Data listing Block Start
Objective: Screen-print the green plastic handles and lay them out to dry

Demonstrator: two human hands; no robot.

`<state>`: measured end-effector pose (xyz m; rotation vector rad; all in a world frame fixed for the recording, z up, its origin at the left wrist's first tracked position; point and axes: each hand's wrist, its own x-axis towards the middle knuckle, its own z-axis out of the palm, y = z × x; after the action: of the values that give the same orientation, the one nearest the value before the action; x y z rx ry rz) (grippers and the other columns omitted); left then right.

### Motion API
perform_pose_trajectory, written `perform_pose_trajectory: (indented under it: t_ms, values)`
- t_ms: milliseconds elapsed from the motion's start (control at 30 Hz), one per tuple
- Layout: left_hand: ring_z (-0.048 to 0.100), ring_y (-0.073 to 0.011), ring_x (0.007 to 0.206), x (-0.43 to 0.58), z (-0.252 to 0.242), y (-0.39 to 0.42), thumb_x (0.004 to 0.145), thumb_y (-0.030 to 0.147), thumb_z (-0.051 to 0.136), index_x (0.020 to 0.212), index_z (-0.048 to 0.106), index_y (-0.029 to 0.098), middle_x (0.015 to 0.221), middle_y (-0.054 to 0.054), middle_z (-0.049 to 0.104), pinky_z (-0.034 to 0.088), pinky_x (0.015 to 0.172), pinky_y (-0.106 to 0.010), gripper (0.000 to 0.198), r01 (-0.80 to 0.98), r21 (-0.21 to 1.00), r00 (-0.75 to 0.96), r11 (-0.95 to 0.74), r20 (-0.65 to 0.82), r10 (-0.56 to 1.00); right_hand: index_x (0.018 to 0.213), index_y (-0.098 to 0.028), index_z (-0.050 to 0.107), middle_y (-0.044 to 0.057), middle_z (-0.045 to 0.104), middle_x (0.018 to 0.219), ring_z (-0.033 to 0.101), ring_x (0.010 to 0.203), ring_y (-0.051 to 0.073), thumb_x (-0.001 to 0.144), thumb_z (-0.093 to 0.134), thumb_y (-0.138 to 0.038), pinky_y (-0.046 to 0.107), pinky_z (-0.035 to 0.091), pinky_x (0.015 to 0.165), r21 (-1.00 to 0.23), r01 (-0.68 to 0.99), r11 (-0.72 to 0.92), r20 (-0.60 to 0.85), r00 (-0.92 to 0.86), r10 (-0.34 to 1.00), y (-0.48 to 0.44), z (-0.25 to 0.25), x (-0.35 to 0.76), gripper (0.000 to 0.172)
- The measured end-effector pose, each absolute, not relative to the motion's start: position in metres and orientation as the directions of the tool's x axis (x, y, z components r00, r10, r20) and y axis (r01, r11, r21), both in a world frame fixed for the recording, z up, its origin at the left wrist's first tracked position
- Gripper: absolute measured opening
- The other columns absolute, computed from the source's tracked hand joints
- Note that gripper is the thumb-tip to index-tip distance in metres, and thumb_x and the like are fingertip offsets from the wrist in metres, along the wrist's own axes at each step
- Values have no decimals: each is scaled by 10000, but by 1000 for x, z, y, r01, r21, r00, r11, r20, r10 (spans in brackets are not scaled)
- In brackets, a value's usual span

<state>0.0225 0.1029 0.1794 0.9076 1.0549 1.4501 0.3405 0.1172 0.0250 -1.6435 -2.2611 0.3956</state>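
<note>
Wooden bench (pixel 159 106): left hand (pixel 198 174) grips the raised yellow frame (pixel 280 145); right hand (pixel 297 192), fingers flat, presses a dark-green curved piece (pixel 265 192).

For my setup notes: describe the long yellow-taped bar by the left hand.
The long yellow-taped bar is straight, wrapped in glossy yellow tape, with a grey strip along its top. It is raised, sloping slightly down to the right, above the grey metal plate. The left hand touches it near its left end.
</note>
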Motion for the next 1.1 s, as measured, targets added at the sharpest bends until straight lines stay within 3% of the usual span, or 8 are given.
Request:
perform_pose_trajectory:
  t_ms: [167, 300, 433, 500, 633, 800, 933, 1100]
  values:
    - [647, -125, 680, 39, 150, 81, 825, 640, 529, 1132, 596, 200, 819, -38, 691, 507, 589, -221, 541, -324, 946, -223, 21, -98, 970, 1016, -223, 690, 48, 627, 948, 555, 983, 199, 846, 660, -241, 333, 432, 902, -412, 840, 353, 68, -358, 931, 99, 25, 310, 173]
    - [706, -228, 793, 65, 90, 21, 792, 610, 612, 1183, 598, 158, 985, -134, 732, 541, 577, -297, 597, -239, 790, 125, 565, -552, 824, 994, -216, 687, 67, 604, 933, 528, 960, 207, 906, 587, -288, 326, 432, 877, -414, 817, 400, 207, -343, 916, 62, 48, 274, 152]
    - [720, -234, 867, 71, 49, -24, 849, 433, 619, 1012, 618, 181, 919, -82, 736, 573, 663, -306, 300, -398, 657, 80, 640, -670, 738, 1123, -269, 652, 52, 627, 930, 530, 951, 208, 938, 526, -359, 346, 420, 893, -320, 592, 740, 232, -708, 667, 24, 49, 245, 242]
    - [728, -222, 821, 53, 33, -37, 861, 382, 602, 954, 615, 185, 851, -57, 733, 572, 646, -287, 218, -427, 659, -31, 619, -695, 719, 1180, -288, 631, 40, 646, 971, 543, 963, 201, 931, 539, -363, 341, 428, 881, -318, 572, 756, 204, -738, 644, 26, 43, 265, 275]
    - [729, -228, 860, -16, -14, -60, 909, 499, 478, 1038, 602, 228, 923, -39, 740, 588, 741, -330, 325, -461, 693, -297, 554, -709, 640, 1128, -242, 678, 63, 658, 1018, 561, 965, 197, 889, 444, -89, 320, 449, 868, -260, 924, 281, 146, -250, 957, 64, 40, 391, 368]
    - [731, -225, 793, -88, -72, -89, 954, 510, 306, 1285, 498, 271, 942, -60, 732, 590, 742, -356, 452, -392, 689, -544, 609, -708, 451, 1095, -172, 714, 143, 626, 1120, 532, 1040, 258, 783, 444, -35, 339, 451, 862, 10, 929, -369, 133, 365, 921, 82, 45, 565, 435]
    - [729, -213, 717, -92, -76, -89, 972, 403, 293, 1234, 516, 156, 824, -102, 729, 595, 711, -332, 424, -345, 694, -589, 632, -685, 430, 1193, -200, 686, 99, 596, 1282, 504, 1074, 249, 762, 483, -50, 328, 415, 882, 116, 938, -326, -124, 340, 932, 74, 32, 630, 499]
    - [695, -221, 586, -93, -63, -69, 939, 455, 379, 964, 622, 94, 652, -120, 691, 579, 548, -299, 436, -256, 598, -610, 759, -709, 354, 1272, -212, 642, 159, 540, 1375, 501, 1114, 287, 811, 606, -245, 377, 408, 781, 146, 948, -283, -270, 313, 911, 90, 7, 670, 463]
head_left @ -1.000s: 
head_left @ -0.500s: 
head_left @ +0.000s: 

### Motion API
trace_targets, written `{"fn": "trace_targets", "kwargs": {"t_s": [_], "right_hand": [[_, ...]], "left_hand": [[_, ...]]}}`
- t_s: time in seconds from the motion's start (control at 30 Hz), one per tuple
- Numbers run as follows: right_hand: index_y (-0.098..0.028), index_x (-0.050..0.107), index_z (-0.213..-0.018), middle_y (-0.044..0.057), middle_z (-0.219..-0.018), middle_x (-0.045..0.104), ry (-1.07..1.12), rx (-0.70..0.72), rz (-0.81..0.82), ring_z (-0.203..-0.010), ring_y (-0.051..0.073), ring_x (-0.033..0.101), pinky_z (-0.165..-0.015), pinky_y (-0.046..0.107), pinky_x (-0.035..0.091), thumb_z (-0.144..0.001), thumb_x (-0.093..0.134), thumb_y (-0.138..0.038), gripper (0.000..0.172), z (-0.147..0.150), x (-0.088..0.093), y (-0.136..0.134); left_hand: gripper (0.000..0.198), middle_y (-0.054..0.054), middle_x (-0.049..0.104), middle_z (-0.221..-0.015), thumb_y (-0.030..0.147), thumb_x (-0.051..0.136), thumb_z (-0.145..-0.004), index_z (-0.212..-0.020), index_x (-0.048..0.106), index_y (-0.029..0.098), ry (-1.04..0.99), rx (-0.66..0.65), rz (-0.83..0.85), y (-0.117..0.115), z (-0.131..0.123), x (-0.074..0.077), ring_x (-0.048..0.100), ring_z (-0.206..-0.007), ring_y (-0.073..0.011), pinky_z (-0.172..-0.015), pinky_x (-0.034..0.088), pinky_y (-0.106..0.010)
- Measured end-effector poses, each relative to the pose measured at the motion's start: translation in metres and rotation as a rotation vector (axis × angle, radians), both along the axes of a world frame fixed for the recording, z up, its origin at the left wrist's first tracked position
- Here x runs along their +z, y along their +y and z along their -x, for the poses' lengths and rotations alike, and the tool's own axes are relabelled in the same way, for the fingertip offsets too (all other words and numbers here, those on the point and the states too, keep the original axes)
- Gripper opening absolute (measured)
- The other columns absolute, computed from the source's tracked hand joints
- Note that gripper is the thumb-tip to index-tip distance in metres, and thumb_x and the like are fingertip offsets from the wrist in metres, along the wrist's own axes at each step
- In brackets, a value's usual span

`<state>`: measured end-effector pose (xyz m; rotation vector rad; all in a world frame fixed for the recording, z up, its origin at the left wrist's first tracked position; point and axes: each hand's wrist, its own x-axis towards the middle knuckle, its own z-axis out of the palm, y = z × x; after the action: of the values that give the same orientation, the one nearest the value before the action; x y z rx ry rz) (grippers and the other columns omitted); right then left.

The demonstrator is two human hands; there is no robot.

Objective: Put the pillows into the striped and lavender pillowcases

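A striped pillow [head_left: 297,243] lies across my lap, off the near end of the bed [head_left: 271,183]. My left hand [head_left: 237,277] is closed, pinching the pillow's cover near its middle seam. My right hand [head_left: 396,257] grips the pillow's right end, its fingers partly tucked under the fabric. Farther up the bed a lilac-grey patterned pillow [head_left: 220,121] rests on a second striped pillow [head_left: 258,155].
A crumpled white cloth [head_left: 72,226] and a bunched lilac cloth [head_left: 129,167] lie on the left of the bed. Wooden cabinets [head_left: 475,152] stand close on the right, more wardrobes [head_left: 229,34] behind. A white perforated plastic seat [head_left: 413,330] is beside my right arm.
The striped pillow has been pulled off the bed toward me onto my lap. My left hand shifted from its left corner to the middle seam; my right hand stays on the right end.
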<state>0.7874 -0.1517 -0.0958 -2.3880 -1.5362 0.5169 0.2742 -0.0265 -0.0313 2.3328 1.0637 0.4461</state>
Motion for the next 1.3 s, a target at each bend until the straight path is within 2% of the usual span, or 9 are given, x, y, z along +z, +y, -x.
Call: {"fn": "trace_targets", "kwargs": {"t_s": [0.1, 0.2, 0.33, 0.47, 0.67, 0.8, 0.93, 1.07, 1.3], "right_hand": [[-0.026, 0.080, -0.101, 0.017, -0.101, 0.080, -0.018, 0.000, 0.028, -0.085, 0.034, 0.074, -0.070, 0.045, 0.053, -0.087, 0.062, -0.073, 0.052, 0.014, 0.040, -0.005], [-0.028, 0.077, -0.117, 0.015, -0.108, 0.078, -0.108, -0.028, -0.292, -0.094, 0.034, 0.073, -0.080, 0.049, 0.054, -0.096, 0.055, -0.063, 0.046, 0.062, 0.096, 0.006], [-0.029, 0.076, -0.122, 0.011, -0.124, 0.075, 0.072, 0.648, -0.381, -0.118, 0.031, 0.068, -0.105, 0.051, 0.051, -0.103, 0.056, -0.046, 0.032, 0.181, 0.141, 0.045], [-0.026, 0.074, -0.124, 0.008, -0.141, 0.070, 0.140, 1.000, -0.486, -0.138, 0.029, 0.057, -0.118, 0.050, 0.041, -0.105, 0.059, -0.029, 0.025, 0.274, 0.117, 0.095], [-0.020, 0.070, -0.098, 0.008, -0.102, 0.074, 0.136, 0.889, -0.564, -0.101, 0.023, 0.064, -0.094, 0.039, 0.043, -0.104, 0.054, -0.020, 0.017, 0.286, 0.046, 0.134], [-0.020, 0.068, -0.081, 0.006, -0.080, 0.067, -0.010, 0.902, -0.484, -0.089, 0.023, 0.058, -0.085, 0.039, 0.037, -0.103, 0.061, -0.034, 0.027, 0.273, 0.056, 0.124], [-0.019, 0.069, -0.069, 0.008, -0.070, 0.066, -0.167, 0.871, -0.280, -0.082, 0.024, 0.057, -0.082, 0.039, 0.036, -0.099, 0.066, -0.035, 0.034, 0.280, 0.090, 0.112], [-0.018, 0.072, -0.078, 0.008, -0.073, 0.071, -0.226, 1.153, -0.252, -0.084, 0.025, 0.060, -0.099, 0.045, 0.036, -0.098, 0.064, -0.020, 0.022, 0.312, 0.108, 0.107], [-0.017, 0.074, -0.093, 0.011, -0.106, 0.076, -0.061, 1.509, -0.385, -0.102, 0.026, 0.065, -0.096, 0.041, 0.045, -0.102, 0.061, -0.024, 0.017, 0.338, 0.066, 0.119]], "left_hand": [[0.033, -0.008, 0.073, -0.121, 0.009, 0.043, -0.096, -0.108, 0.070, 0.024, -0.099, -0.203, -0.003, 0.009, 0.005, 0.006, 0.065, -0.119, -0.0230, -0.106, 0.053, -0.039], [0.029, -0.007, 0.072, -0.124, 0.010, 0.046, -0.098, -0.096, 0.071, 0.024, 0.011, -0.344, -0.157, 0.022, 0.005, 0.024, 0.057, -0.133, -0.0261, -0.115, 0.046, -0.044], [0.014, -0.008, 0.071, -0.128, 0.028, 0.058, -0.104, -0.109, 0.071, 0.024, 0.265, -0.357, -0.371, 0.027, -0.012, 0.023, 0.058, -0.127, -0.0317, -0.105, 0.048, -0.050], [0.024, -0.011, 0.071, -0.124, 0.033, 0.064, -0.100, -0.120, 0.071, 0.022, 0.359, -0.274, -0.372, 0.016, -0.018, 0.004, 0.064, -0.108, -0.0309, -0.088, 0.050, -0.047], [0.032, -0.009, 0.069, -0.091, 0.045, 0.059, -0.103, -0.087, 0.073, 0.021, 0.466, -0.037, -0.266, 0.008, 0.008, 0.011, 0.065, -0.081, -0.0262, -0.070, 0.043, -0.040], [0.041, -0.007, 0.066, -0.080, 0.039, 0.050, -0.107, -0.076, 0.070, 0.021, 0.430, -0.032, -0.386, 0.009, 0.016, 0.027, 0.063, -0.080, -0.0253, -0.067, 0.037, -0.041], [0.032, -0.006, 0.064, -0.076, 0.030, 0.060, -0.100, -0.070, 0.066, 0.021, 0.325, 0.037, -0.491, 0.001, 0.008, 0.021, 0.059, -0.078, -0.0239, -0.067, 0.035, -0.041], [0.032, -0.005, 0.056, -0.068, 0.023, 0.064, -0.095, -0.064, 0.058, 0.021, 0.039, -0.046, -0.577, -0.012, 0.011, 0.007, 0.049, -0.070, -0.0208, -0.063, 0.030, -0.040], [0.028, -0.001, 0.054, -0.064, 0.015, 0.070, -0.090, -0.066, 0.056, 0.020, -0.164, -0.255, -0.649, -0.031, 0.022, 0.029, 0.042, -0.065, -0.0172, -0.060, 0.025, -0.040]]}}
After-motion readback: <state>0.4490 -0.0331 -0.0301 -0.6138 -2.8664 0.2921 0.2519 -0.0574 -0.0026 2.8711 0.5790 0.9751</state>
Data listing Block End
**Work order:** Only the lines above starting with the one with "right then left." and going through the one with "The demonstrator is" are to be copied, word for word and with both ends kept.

**Task output:**
`<state>`: measured end-effector pose (xyz m; rotation vector rad; all in a world frame fixed for the recording, z up, its origin at the left wrist's first tracked position; point and axes: each hand's wrist, its own x-axis towards the middle knuckle, its own z-axis out of the palm, y = z × x; after the action: of the values that give the same orientation, the one nearest the value before the action; x y z rx ry rz) (grippers and the other columns omitted); right then left.

The demonstrator is two human hands; there is no robot.

This brings the exercise to completion.